> **WORK INSTRUCTIONS**
The full listing, returned exactly and free of pictures, is the expected answer.
★ ★ ★
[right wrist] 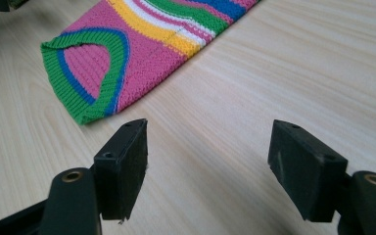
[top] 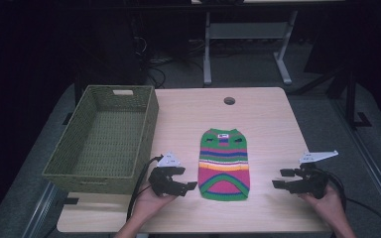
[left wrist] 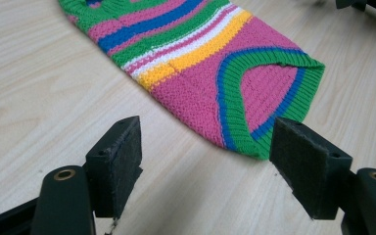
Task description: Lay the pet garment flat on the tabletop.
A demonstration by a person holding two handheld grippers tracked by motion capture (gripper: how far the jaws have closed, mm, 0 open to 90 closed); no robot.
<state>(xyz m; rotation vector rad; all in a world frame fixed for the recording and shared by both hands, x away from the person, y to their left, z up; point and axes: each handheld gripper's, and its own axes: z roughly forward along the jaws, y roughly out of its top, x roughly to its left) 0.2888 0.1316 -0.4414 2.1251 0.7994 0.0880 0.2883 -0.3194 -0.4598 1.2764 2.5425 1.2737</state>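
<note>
A small striped knitted sweater point(top: 224, 164) lies flat on the wooden worktop point(top: 268, 119), its green hem toward the person and its neck end pointing away. The left gripper point(top: 191, 186) sits just beside the sweater's lower left corner, jaws spread wide with nothing between them; in the left gripper view the hem lies just beyond the pads, apart from them. The right gripper point(top: 279, 178) hovers near the sweater's right side, farther off, jaws likewise wide apart and empty. A woven green basket point(top: 94, 171) stands at the worktop's left edge
</note>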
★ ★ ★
> **ANSWER BOX**
[right wrist] 
[top] 
[left wrist] 
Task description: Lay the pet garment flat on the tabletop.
A demonstration by a person holding two handheld grippers tracked by motion capture (gripper: how far the jaws have closed, mm, 0 open to 90 closed); no robot.
<state>(xyz m; rotation vector rad; all in a world frame fixed for the recording and shared by both hands, x away from the person, y to their left, z up; point and axes: each handheld gripper's, and its own axes: z roughly forward along the jaws, y roughly out of its top, x roughly to its left) 0.2888 0.1316 -0.4414 2.1251 0.7994 0.0880 0.2883 -0.3194 -0.4598 1.2764 2.5425 1.2737</state>
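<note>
A small striped knitted sweater point(top: 224, 164) lies flat on the wooden worktop point(top: 268, 119), its green hem toward the person and its neck end pointing away. The left gripper point(top: 191, 186) sits just beside the sweater's lower left corner, jaws spread wide with nothing between them; in the left gripper view the hem lies just beyond the pads, apart from them. The right gripper point(top: 279, 178) hovers near the sweater's right side, farther off, jaws likewise wide apart and empty. A woven green basket point(top: 94, 171) stands at the worktop's left edge
</note>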

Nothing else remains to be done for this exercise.